More on Enzymatic Assay for Determination of BAC in a forensic context

Enzymatic Immunoassay (EIA) is a quick and indirect means of determining ethanol content. It’s original development was strictly for the purposes of a very quick determination of whether or not there was the possibility that there was ethanol in a patient. It was designed for the clinical emergency environment where we need a very quick method for purposes of treatment. It is a indirect measurement using a spectrophotometric device. It is very fast. It is not a specific test for ethanol and ethanol alone. We have blogged on this and other deficiencies of the EIA method before: WellSpan is to be commended, but why people who have been convicted for decades of a DUI should be upset

This is contrasted to the forensic environment. The forensic environment requires specificity for ethanol and requires a quantitative measurement that is as free from calibration and bias related error.

EIA device for BAC

When one seeks to use hospital blood testing in its non-validated arena (the forensic courtroom arena), it can be an utter disaster. The broader legitimate scientific community has concluded enzymatic assay for EtOH quantitation is non-specific for EtOH and is not even meaningfully selective for EtOH to begin with. To devine quantitation in whole blood using that assay is an utterly silly scientific proposition. If you combine that with the difference in hematocrit that vary intersubject and even intrasubject, the notion of converting the raw EIA-based number to EtOH in whole blood is the functional equivalent to a total guess.

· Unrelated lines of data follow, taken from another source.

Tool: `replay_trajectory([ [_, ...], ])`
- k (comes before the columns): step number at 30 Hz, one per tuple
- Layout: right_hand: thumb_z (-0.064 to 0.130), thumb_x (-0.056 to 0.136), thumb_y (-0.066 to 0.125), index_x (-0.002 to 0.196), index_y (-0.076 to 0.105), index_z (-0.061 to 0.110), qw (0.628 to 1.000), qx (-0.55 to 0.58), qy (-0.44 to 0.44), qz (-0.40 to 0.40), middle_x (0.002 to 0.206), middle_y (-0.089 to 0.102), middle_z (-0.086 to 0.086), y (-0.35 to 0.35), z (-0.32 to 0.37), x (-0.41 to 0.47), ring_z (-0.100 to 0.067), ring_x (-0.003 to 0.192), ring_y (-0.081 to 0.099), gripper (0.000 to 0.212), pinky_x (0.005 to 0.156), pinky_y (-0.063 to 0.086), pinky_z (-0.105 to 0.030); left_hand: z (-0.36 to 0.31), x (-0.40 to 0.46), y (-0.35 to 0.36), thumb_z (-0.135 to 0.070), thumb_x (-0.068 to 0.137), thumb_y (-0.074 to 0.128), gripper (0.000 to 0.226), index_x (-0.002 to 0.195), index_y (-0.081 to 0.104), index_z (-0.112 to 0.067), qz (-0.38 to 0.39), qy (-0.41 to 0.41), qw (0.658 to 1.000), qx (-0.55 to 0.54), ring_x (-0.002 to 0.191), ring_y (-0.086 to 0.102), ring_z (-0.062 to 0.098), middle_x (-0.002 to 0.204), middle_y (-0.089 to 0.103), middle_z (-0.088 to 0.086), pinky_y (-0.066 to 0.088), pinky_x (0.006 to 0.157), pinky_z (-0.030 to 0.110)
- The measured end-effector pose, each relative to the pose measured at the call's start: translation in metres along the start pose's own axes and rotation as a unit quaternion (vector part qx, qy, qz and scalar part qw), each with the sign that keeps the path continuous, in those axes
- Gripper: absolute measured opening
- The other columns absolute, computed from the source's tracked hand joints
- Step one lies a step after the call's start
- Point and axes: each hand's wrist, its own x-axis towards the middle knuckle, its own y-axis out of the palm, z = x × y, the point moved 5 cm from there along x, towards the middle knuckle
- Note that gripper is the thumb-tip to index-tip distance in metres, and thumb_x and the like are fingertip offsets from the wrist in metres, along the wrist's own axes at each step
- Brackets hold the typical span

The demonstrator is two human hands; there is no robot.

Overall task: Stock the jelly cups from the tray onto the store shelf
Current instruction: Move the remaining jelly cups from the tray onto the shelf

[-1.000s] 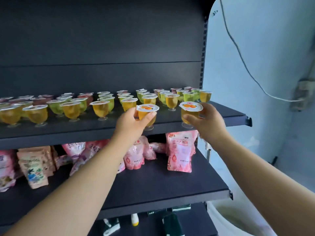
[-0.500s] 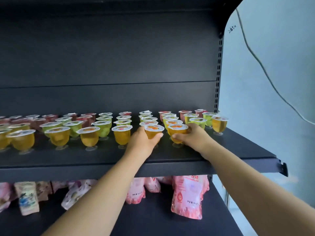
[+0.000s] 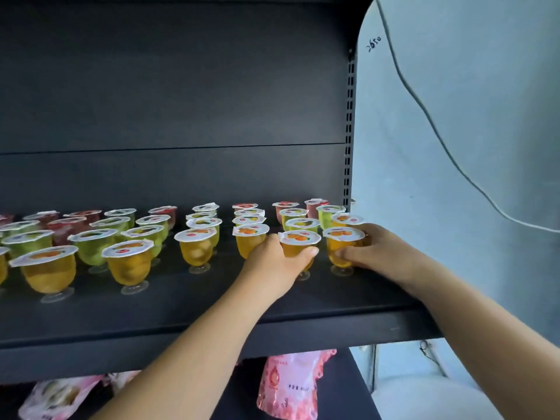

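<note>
Shelf (image 3: 181, 301) holds upright jelly cups (image 3: 298, 247), lids up.

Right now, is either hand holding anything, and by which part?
Each hand grips one orange jelly cup by its bowl, under the foil lid: left hand on one, right hand on another; both stand on the shelf.

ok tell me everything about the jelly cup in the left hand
The jelly cup is clear plastic, filled with orange-yellow jelly, sealed by a white foil lid printed with orange fruit. It stands upright on its small clear foot on the dark shelf, in the front row near the right end. The left hand grips its body, thumb across the front.
</note>
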Motion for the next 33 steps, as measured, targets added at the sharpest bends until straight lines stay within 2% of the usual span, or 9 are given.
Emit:
replay_trajectory([
  [2, 0.02, 0.084, 0.065, 0.103, 0.044, 0.027, 1.0, -0.009, -0.004, -0.003, 0.097, 0.055, 0.008, -0.007, -0.005, 0.002, -0.012, 0.095, 0.051, 0.029, 0.084, 0.036, -0.022, -0.006, 0.006, 0.008, -0.051, 0.087, 0.052, 0.052, 0.124, 0.046, -0.015, -0.007, -0.02, 1.0, 0.01, 0.098, 0.053, 0.016, 0.118, 0.056, 0.0, 0.045, 0.08, 0.029],
  [5, 0.021, 0.082, 0.065, 0.102, 0.046, 0.024, 1.0, -0.007, -0.005, -0.024, 0.094, 0.057, 0.006, -0.014, -0.011, 0.004, -0.01, 0.085, 0.054, 0.028, 0.074, 0.039, -0.021, -0.013, 0.011, 0.015, -0.05, 0.087, 0.051, 0.054, 0.125, 0.045, -0.012, -0.028, -0.043, 0.998, 0.028, 0.092, 0.05, 0.015, 0.119, 0.056, 0.002, 0.041, 0.075, 0.027],
  [10, 0.035, 0.081, 0.066, 0.122, 0.046, 0.014, 0.999, -0.021, 0.007, -0.046, 0.108, 0.058, 0.002, -0.014, -0.025, 0.018, -0.017, 0.093, 0.052, 0.05, 0.076, 0.036, -0.023, -0.017, 0.011, 0.016, -0.051, 0.089, 0.049, 0.058, 0.13, 0.041, -0.011, -0.059, -0.072, 0.994, 0.062, 0.118, 0.049, 0.023, 0.13, 0.051, 0.004, 0.035, 0.08, 0.026],
  [15, 0.032, 0.087, 0.06, 0.122, 0.052, 0.013, 0.998, -0.058, -0.019, -0.017, 0.101, 0.059, -0.003, -0.012, -0.019, 0.029, -0.011, 0.068, 0.049, 0.04, 0.071, 0.034, -0.023, -0.023, 0.006, 0.017, -0.049, 0.089, 0.051, 0.058, 0.134, 0.042, -0.013, -0.078, -0.095, 0.991, 0.06, 0.126, 0.044, 0.023, 0.139, 0.046, 0.003, 0.036, 0.093, 0.029],
  [21, 0.031, 0.088, 0.059, 0.127, 0.049, 0.009, 0.99, -0.134, -0.042, 0.019, 0.126, 0.054, -0.013, -0.013, -0.013, 0.014, -0.03, 0.113, 0.053, 0.046, 0.08, 0.038, -0.028, -0.024, -0.009, 0.023, -0.041, 0.088, 0.057, 0.051, 0.127, 0.047, -0.011, -0.067, -0.102, 0.979, 0.163, 0.118, 0.05, 0.026, 0.13, 0.053, 0.007, 0.039, 0.088, 0.028],
  [25, 0.028, 0.087, 0.061, 0.126, 0.046, 0.007, 0.995, -0.083, -0.038, 0.029, 0.125, 0.055, -0.01, -0.022, -0.016, -0.014, -0.028, 0.114, 0.052, 0.047, 0.083, 0.04, -0.027, -0.019, -0.043, 0.026, -0.045, 0.095, 0.04, 0.056, 0.139, 0.034, -0.011, -0.094, -0.102, 0.956, 0.259, 0.131, 0.038, 0.026, 0.145, 0.038, 0.009, 0.035, 0.102, 0.035],
  [29, 0.028, 0.086, 0.063, 0.131, 0.047, 0.014, 0.995, 0.003, -0.093, 0.016, 0.129, 0.053, -0.002, -0.01, -0.008, -0.076, -0.017, 0.116, 0.051, 0.05, 0.081, 0.034, -0.018, -0.01, -0.103, 0.029, -0.037, 0.1, 0.027, 0.051, 0.145, 0.026, -0.014, -0.144, 0.03, 0.952, 0.267, 0.144, 0.012, 0.013, 0.155, 0.02, 0.002, 0.005, 0.113, 0.022],
  [31, 0.025, 0.087, 0.062, 0.128, 0.051, 0.014, 0.992, 0.006, -0.126, 0.016, 0.128, 0.055, -0.001, 0.011, -0.004, -0.106, -0.015, 0.11, 0.052, 0.044, 0.082, 0.032, -0.014, 0.009, -0.137, 0.018, -0.035, 0.099, 0.032, 0.051, 0.145, 0.026, -0.014, -0.148, 0.028, 0.96, 0.235, 0.144, 0.011, 0.012, 0.156, 0.017, 0.001, 0.008, 0.112, 0.021],
  [33, 0.023, 0.088, 0.06, 0.127, 0.052, 0.014, 0.99, -0.013, -0.139, 0.031, 0.127, 0.055, -0.001, 0.04, -0.005, -0.131, -0.015, 0.109, 0.052, 0.04, 0.081, 0.032, -0.015, 0.03, -0.177, -0.003, -0.039, 0.094, 0.034, 0.053, 0.138, 0.038, -0.009, -0.157, 0.014, 0.959, 0.237, 0.139, 0.03, 0.021, 0.149, 0.033, 0.009, 0.027, 0.108, 0.028],
])
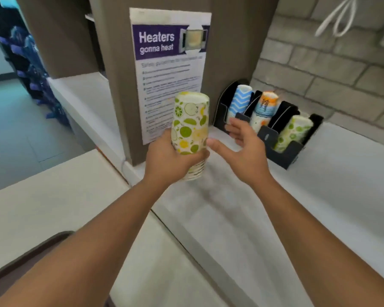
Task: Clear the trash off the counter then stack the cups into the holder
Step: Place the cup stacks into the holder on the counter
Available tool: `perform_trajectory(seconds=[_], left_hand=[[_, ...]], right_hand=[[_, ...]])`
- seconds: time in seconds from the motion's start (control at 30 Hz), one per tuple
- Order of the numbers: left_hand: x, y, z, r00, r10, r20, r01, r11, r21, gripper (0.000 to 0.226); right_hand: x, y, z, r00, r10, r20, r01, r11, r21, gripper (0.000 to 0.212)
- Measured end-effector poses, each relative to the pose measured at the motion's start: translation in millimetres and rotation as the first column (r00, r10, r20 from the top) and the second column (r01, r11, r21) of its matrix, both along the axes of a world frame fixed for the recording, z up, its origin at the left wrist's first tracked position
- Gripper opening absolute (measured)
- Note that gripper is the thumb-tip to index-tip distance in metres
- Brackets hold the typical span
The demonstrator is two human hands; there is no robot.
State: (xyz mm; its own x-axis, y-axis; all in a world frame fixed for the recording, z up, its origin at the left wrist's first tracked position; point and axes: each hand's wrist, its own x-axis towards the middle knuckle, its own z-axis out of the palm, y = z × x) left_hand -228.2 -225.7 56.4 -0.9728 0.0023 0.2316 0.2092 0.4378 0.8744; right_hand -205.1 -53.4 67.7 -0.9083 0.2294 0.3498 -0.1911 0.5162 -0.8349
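While gripped upside down in the left hand (164, 160), citrus cup stack (190, 129) held above counter (231, 218), near holder (284, 151) but not yet in it; right hand (242, 149) open and empty, fingers spread between stack and holder. Three slots already filled: chevron cups (239, 100), orange cups (264, 109), citrus cups (293, 131). No trash visible on counter, so clearing probably done; remaining, by the look of it, only seating this last stack.
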Motion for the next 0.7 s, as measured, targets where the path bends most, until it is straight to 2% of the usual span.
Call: perform_trajectory(seconds=[0.1,0.17,0.23,0.33,0.43,0.53,0.7], left_hand=[[-33,64,23,0.995,-0.097,-0.028,0.098,0.995,0.032,0.07],[-51,105,39,0.985,-0.166,-0.043,0.168,0.985,0.04,0.069],[-68,145,52,0.971,-0.233,-0.059,0.237,0.969,0.064,0.069],[-90,197,65,0.949,-0.297,-0.104,0.305,0.95,0.071,0.073],[-107,243,71,0.927,-0.348,-0.139,0.358,0.932,0.055,0.076],[-119,279,71,0.915,-0.38,-0.137,0.391,0.919,0.056,0.075],[-133,319,52,0.906,-0.395,-0.151,0.411,0.907,0.094,0.072]], right_hand=[[-11,86,-8,0.94,-0.316,-0.13,0.326,0.943,0.062,0.078],[-17,133,-17,0.882,-0.453,-0.132,0.464,0.883,0.069,0.089],[-23,170,-28,0.861,-0.506,-0.054,0.508,0.861,0.031,0.109],[-37,204,-48,0.872,-0.483,0.083,0.487,0.872,-0.05,0.139],[-53,223,-71,0.886,-0.44,0.149,0.458,0.88,-0.124,0.147],[-68,235,-91,0.904,-0.396,0.162,0.418,0.899,-0.13,0.144],[-77,243,-102,0.955,-0.229,0.188,0.255,0.958,-0.133,0.124]])
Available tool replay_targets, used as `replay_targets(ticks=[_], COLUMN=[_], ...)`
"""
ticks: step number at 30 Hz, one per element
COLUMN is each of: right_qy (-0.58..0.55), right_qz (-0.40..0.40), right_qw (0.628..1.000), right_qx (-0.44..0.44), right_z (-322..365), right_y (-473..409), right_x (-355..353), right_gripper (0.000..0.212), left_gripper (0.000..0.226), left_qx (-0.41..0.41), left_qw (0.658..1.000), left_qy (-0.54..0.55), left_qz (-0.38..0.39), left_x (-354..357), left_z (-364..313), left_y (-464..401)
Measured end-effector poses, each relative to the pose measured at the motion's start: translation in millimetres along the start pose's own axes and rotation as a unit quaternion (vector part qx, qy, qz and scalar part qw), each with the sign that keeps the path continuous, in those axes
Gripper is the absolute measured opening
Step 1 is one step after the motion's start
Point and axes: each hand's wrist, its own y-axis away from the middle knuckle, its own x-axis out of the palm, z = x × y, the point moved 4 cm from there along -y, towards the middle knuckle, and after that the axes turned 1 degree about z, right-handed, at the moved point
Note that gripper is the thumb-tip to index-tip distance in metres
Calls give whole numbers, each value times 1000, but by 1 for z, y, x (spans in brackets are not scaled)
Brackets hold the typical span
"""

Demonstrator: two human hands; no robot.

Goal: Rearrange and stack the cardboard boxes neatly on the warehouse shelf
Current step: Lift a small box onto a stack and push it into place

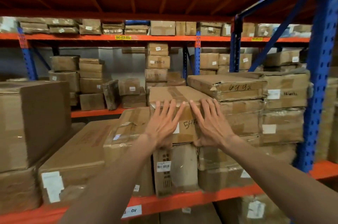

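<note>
A taped cardboard box [173, 95] with handwritten digits on its front sits on top of an upright box with a barcode label [175, 169], in the middle of the shelf. My left hand [162, 125] and my right hand [210, 125] lie flat against its front face, fingers spread and fingertips at its top edge. Neither hand wraps around anything. A worn stack of flat boxes [237, 92] stands right beside it on the right, slightly higher. A long flat box [76, 154] lies to the left.
The orange shelf beam [182, 200] runs along the front edge below the boxes. A blue upright [318, 77] stands at the right. A big box [33, 117] fills the left. Another rack behind holds several more boxes.
</note>
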Motion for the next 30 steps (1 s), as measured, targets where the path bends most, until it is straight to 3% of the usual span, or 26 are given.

When attorneys press me to “convert” the EIA result to whole blood, I tell folks to please provide me the following:

  1. Client’s HCT/HT/PCV/erythrocyte volume
  2. Client’s LDH
  3. Client’s Myoglobin
  4. Color of the tube top
  5. Hold time of the sample
  6. Conditions the sample were held between collection and analysis
  7. Was TCA used in the sample preparation?
  8. Assurance that there is no other substances absent EtOH when (NAD converts to NADH) in the person’s body that absorbs at the 340nm or 540nm wavelength.
  9. The certificates of analysis (calibration and bias statement) for the standards used in the quality control (calibration efforts) of the analyzer
  10. The complete QC results and underlying data for the analyzer used.

If the answer is that they cannot provide or don’t know all of these variables, then the Government can’t possibly know them either. Any notion of conversion is just apocrypha.

When I talk with these attorneys, my point isn’t to be a jerk (although it may come across that way), it is just that we should not grant the government any sort of legitimacy in their process that is unscientific. Sure you can whip open Garriott’s Medical-Legal Aspects of Alcohol and see that they assert that the conversion should be 1.18. You can look at some of the research and come across Rainey to see an even bigger number of 1.49 to get to 3 sigma. But why do that? Why legitimize the illegitimate. If you read all of the studies, and research it and obsess over it and present about it to the scientific community like I do, you will see that there is no generally accepted scientific conversion factor.

It’s just bad. Here in central PA, they stopped. It was not an overnight process. Science in the long run is self-correcting. The other question is: “Is the law self-correcting in the long run?” The question is how long is the long run?